#### [ACTION ITEM]
Please give back the listing below word for word and drop any images.

#### [GIVEN MATERIAL]
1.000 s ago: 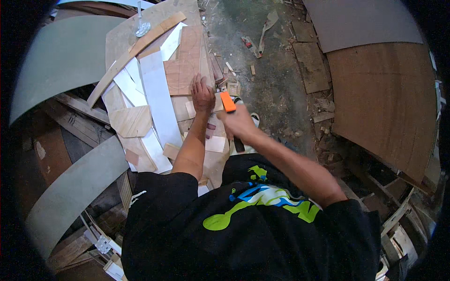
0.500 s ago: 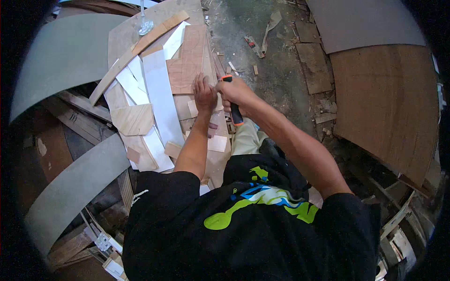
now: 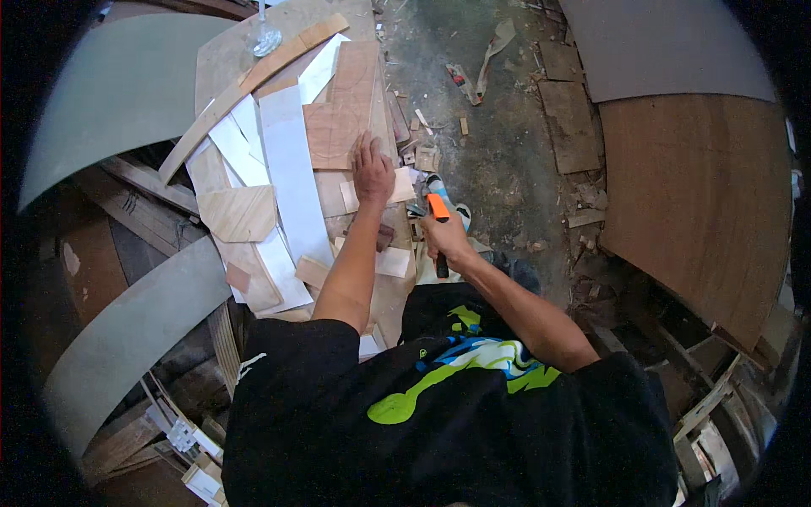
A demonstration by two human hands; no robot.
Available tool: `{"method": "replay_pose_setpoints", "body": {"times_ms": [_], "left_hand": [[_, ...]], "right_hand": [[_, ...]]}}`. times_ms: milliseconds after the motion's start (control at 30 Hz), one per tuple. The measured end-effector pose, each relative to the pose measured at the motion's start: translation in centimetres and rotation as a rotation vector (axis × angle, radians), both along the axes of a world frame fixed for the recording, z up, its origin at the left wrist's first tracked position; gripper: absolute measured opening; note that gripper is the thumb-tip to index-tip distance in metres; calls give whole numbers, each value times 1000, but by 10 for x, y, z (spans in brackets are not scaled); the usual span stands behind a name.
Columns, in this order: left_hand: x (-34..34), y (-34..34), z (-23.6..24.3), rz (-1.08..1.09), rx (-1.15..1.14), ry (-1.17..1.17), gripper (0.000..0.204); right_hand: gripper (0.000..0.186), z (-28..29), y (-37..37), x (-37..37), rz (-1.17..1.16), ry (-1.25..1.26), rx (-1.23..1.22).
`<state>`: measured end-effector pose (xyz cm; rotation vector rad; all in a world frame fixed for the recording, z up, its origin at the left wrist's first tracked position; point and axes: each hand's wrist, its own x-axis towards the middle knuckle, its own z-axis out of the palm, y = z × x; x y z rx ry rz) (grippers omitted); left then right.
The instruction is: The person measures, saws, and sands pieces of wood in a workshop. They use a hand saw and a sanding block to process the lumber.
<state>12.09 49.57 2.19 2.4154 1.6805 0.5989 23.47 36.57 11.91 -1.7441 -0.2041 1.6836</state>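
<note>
- In the head view, near the table's [image 3: 224, 72] right edge, the left hand [image 3: 372, 177] rests, fingers extended, on the brown board [image 3: 338, 131] toward 11 o'clock.
- At 4 o'clock from it, the right hand's [image 3: 449, 238] fingers wrap an orange-and-black tool [image 3: 438, 206]; its working end is unclear.
- The step seems to be bracing the board for tool work; the next move likely calls for firm left pressure.

The wide head view looks steeply down from close above the black shirt [image 3: 507, 448].
</note>
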Motion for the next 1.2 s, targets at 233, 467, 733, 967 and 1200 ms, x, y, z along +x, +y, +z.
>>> {"method": "replay_pose_setpoints", "body": {"times_ms": [233,467,733,967,1200], "left_hand": [[2,2,-2,-24,12,-23,34],[1,3,-3,-25,-11,-27,36],[-1,3,-4,-27,18,-35,36],[1,2,-2,-13,5,-50,35],[-2,3,-6,-11,4,-50,34]], "right_hand": [[18,-10,5,11,74,-201,103],[25,42,22,18,78,-198,209],[26,78,20,9,167,2,226],[32,78,10,3,182,84,287],[36,62,-1,11,285,-541,364]]}}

#### [ANSWER SPACE]
1.000 s ago: 
0.500 s ago: 
now: 
A demonstration by two human hands; no robot.
Available tool: `{"method": "replay_pose_setpoints", "body": {"times_ms": [_], "left_hand": [[_, ...]], "right_hand": [[_, ...]]}}`. times_ms: milliseconds after the motion's start (control at 30 Hz), one per tuple. The measured end-effector pose, each relative to the pose measured at the motion's start: translation in centimetres and rotation as a rotation vector (axis × angle, radians), both along the axes of a world frame fixed for the recording, z up, its origin at the left wrist's first tracked position; gripper: absolute measured opening; note that gripper is the thumb-tip to index-tip distance in metres; calls give whole numbers, each value times 1000, but by 10 for x, y, z (spans in brackets are not scaled); the usual span stands behind a name.
Columns, in this order: left_hand: x (-34..34), y (-34..34), z (-23.6..24.3), rz (-1.08..1.09), rx (-1.15..1.14), ry (-1.17..1.17), gripper (0.000..0.204); right_hand: gripper (0.000..0.186), z (-28..29), y (-37..37), x (-37..37), rz (-1.17..1.16), ry (-1.25..1.26), rx (-1.23..1.22).
`<state>`: measured end-effector pose (xyz cm; rotation vector rad; all in a world frame fixed for the recording, z up, its origin at the left wrist's first tracked position; point and axes: each hand's wrist, its own x-axis towards the middle knuckle, its own z-axis out of the palm, y = z × x; x y z rx ry rz) (grippers omitted); left then right.
The instruction is: The person measures, saws, and sands pieces of wood in a workshop. They use a hand saw and a sanding block to process the lumber.
<state>12.09 49.57 2.19 2.4154 1.6805 0.5989 23.47 36.57 11.91 -1.7441 -0.2041 1.6836</state>
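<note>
- In the head view, near the table's [image 3: 224, 72] right edge, the left hand [image 3: 372, 177] rests, fingers extended, on the brown board [image 3: 338, 131] toward 11 o'clock.
- At 4 o'clock from it, the right hand's [image 3: 449, 238] fingers wrap an orange-and-black tool [image 3: 438, 206]; its working end is unclear.
- The step seems to be bracing the board for tool work; the next move likely calls for firm left pressure.

The wide head view looks steeply down from close above the black shirt [image 3: 507, 448].
</note>
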Motion for the next 1.2 s, targets at 233, 467, 733, 967 and 1200 ms, x, y, z along +x, +y, +z.
>>> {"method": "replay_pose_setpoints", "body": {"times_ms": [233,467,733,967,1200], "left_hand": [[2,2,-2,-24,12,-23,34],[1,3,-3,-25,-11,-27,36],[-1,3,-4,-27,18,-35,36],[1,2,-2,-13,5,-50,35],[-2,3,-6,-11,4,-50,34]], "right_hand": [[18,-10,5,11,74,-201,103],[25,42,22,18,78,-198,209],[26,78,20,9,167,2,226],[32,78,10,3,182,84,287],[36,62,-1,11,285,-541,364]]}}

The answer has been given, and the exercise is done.